Provided data START

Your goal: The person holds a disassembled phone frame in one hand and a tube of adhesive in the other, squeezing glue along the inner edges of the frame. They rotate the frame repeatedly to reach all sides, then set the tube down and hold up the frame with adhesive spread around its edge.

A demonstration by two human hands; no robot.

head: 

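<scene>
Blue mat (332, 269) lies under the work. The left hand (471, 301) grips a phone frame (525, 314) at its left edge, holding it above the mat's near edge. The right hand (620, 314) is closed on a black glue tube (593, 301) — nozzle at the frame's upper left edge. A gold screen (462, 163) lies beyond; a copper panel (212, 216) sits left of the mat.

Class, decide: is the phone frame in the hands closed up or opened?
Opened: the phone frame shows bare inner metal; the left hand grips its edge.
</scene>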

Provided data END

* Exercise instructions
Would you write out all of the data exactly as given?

* Result for this exercise
Your goal: The person holds a disassembled phone frame in one hand and a tube of adhesive in the other, squeezing glue along the inner edges of the frame. They rotate the frame repeatedly to reach all sides, then set the tube down and hold up the frame with adhesive spread around its edge.

A demonstration by two human hands; no robot.

head: 

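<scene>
Blue mat (332, 269) lies under the work. The left hand (471, 301) grips a phone frame (525, 314) at its left edge, holding it above the mat's near edge. The right hand (620, 314) is closed on a black glue tube (593, 301) — nozzle at the frame's upper left edge. A gold screen (462, 163) lies beyond; a copper panel (212, 216) sits left of the mat.

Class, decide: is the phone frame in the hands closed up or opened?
Opened: the phone frame shows bare inner metal; the left hand grips its edge.
</scene>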

Nothing remains to be done, and the exercise is complete.